2. Interaction, body language & gestures

"Xin chào" is a formal greeting when you first meet strangers in Vietnam

“Xin chào” is a formal greeting when you first meet strangers in Vietnam

In Vietnam, there are specific conventions in social life. For example, greetings have certain gestures and required etiquette that should be followed; trying to speak Vietnamese, a tonal language, should also be careful since the meaning of a word can change differently if your voice goes up or down at the end.


  • Say “Xin Chao” meaning “Hello” when you meet local people. This is an appropriate formal greeting for strangers.
  • Handshakes are the common greeting and goodbye.
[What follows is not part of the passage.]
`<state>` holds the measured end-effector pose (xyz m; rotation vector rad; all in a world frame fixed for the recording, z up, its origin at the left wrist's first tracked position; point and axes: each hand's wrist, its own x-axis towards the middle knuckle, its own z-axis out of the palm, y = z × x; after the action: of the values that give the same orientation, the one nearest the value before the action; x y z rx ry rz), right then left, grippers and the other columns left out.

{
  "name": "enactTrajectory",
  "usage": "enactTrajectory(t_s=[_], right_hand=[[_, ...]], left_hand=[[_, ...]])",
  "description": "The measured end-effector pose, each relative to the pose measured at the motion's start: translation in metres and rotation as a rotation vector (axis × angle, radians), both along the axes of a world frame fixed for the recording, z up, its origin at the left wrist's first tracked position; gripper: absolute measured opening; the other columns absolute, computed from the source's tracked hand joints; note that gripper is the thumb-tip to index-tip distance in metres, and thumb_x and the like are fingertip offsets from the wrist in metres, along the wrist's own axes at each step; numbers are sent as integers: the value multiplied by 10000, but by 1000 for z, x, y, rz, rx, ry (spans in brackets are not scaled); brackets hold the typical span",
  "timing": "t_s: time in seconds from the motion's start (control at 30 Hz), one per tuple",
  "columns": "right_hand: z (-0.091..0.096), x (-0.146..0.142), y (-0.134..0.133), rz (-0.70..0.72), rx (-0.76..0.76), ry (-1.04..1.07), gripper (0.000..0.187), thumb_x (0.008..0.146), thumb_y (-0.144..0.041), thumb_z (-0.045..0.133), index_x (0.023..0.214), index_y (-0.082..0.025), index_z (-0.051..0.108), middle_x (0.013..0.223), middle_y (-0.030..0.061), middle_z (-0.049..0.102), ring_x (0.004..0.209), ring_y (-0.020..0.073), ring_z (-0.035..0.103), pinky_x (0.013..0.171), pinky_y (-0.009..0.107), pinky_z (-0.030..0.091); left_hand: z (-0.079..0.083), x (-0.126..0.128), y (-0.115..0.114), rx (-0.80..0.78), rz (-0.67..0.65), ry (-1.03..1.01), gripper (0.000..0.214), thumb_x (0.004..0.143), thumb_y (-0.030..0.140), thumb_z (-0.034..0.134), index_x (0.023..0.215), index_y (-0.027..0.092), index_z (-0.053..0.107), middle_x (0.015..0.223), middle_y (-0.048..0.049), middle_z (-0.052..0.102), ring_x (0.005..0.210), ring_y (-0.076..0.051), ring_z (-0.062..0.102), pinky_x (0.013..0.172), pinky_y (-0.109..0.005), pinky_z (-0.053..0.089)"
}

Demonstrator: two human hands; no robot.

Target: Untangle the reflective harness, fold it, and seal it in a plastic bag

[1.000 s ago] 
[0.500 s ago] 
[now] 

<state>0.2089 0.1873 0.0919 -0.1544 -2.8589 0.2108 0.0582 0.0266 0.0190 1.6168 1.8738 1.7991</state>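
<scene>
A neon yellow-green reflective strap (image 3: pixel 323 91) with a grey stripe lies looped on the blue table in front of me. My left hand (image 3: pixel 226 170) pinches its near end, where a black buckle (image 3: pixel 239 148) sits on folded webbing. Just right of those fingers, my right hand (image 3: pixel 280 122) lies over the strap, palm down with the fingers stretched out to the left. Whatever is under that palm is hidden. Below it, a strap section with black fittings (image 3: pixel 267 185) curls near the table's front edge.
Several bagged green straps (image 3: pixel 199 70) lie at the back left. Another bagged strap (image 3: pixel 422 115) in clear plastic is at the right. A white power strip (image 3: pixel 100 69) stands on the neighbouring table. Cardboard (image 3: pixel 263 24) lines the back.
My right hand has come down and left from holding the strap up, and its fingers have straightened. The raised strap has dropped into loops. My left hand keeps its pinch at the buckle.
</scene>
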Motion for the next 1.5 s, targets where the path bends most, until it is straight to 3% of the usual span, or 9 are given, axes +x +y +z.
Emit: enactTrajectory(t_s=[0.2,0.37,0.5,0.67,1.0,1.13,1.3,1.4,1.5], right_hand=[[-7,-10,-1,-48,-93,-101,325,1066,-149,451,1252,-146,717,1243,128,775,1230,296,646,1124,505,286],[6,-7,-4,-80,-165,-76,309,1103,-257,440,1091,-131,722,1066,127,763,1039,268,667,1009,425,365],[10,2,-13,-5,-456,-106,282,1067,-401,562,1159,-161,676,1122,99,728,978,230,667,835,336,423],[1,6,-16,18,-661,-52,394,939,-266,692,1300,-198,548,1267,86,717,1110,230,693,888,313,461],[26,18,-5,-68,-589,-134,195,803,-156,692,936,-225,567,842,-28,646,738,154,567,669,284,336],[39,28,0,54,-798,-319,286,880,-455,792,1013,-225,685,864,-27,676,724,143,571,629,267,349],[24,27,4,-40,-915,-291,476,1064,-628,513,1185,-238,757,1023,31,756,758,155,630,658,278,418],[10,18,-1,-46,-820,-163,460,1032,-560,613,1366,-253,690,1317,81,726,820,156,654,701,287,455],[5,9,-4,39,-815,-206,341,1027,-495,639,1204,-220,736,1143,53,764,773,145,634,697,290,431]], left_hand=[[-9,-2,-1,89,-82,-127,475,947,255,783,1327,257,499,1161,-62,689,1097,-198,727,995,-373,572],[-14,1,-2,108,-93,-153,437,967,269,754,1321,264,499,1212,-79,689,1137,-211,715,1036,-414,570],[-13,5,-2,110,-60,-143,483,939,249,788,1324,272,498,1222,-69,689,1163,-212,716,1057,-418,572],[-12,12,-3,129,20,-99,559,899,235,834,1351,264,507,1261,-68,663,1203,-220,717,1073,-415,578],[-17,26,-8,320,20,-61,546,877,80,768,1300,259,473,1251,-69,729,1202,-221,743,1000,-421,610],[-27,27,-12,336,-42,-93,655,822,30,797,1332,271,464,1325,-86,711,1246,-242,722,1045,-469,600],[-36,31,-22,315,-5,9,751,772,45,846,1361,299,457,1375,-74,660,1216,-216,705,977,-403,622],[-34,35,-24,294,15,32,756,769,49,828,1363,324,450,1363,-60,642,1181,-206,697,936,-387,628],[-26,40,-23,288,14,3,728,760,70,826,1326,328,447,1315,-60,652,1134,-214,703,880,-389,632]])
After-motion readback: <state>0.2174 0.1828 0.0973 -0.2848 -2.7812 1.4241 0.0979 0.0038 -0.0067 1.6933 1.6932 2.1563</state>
Some Vietnamese use a two-handed shake, with the left hand on top of the right wrist.
  • Do initiate a handshake with a member of the same sex. If a woman extends her hand, you may shake it, if not, bow your head instead.
  • The traditional greeting is to press your hands together in front of your body and bow slightly, but this is a bit old-fashioned now and only practiced in formal situations. In most cases, a bow is enough.
  • Always remove your shoes when entering a Vietnamese home.
  • As a form of respect to the elderly, take off your hat and bow your head politely when addressing them.


  • Do not point with your one finger – use your whole hand.
  • Do not touch someone’s head or shoulder or pass items over someone’s head. This is incredibly offensive, even with small children. In Asia, the head is the symbolic highest point.
  • Do not touch a member of the opposite sex.
  • Do not stand with your hands on your hips.
  • Avoid public displays of affection with a member of the opposite sex. Avoid hugging, holding hands, and especially kissing in public.

3. Visiting Religious Sites or Other Tourist Sites

Thien Hau Temple, Ho Chi Minh City, Vietnam

Tourists visiting Thien Hau Temple in Ho Chi Minh City. Photo by Chinh Le Duc

Vietnam has sacred sites for both the Buddhist and Hindu religion. While visiting one of the beautiful religious sites (pagodas, temples…), it is important to show respect.


  • Wear modest clothes which covers your knees and shoulders.
  • Remove hats when visiting a sacred site.
  • Bow your head to pay respect to the temple and the Buddha statues inside.
  • A pair of sandals is better than a pair of shoes since you need to take off your shoes when entering some temples and pagodas.
  • Keep quiet in religious places.


  • Never, ever point your feet towards any sacred statues, such as a Buddha.
  • Don’t ever touch the statues or ever touch the head of a monk. In fact, it is best if you don’t touch the monks at all.
  • Don’t wear tank-tops, shorts, short skirts above knees or tight-fitting clothing.
  • Try to avoid any public displays of affection when around temples or holy sites, they are considered extremely disrespectful.

You might feel confused and difficult to remember Vietnamese customs and etiquette, but don’t worry, they are not fixed and strict norms. For the first-time travelers, it is easy to make the mistakes, just do what the locals do and you will adapt with it to enjoy the good time in Vietnam.